▶ Work to complete
Take the material below and reproduce, word for word, only the lines from the line with "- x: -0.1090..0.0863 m" through the line with "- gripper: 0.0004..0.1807".

▶ Data extract
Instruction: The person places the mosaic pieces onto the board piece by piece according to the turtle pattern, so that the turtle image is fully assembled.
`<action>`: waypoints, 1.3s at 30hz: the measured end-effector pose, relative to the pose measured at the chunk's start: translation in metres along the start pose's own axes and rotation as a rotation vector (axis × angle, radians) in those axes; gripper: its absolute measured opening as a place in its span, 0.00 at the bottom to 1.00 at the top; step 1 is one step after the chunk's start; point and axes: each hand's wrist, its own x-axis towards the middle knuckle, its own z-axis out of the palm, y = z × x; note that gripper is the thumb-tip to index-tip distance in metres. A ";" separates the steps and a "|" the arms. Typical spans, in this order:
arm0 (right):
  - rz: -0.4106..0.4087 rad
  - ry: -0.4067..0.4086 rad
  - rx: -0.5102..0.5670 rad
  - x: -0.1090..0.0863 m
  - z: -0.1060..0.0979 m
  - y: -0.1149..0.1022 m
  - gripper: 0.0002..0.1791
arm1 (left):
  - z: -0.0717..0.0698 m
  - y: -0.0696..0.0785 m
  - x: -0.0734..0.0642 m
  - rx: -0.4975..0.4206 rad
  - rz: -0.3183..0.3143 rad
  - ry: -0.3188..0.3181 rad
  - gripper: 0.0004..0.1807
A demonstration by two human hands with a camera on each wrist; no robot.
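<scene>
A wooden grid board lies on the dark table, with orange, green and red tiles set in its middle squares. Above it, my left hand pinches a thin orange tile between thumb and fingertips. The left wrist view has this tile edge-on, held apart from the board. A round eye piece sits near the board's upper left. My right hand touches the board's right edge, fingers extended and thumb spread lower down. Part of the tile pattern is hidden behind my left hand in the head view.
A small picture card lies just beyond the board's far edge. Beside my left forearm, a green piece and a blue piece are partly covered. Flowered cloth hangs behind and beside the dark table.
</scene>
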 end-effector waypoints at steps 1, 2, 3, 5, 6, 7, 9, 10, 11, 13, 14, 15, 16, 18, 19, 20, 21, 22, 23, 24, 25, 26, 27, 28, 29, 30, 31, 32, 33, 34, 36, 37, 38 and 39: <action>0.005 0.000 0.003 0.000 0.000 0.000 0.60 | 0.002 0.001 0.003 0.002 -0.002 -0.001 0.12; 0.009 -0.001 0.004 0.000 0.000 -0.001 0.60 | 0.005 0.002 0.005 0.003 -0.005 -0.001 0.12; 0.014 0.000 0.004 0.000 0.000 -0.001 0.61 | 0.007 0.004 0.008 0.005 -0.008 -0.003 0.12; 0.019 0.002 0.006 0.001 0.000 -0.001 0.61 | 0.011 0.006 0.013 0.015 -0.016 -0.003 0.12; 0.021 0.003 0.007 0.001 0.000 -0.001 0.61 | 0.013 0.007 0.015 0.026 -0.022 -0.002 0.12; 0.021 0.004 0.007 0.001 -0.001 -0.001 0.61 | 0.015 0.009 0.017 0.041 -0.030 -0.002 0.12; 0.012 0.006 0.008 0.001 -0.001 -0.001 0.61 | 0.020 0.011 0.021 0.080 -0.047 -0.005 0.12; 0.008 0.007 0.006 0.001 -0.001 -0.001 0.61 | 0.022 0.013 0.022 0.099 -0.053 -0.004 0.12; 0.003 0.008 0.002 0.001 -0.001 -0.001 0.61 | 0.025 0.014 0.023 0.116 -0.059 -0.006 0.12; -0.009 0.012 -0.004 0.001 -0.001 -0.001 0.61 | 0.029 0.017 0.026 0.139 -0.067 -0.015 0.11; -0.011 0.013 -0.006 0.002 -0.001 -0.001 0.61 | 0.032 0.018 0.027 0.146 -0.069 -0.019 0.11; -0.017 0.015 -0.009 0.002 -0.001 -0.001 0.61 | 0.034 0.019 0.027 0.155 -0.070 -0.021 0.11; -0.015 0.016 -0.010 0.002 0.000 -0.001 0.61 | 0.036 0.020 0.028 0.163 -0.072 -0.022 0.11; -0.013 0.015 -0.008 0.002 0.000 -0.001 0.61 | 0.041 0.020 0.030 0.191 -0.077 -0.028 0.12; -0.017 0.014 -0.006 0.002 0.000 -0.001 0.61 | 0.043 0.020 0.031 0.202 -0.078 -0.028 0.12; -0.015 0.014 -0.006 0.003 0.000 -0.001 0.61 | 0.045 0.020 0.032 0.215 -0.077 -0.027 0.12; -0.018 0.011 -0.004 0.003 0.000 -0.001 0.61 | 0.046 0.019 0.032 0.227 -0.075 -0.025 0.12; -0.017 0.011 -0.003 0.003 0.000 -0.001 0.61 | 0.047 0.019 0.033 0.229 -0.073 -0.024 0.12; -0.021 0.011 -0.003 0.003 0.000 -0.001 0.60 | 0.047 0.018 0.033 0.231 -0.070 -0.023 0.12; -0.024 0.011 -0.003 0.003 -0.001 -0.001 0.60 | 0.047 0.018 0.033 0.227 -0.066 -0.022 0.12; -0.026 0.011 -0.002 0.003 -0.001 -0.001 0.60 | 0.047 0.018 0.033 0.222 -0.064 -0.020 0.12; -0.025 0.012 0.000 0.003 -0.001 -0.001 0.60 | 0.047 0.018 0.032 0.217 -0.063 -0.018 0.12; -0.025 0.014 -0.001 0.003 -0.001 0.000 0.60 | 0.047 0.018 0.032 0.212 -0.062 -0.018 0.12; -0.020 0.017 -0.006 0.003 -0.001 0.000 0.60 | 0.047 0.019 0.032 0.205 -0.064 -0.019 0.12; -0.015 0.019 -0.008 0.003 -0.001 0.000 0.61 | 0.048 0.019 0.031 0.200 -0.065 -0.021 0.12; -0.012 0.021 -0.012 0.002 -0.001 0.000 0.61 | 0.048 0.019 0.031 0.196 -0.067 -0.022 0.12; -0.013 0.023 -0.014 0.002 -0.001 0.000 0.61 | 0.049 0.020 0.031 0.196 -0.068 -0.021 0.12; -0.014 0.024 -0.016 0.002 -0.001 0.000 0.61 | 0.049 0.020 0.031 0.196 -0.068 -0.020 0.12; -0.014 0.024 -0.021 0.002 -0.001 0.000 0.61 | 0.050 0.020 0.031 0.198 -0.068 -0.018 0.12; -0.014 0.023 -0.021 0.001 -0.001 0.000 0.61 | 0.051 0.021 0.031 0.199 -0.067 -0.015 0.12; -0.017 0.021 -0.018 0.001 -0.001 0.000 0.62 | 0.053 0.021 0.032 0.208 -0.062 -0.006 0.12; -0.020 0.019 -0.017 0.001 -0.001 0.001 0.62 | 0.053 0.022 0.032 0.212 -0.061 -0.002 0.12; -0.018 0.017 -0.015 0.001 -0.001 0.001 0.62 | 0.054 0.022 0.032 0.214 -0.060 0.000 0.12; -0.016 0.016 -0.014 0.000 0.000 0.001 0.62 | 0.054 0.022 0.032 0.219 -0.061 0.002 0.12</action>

▶ Task response
  - x: -0.1090..0.0863 m
  - z: -0.1060..0.0979 m
  - y: -0.1149..0.1022 m
  - gripper: 0.0002..0.1791
arm1 (left):
  - z: -0.0717..0.0698 m
  - y: -0.0696..0.0785 m
  - x: -0.0734..0.0642 m
  - rx: -0.4975..0.4206 rad
  - rz: -0.3183..0.3143 rad
  - ry: -0.3188..0.3181 rad
  - gripper: 0.0004..0.1807

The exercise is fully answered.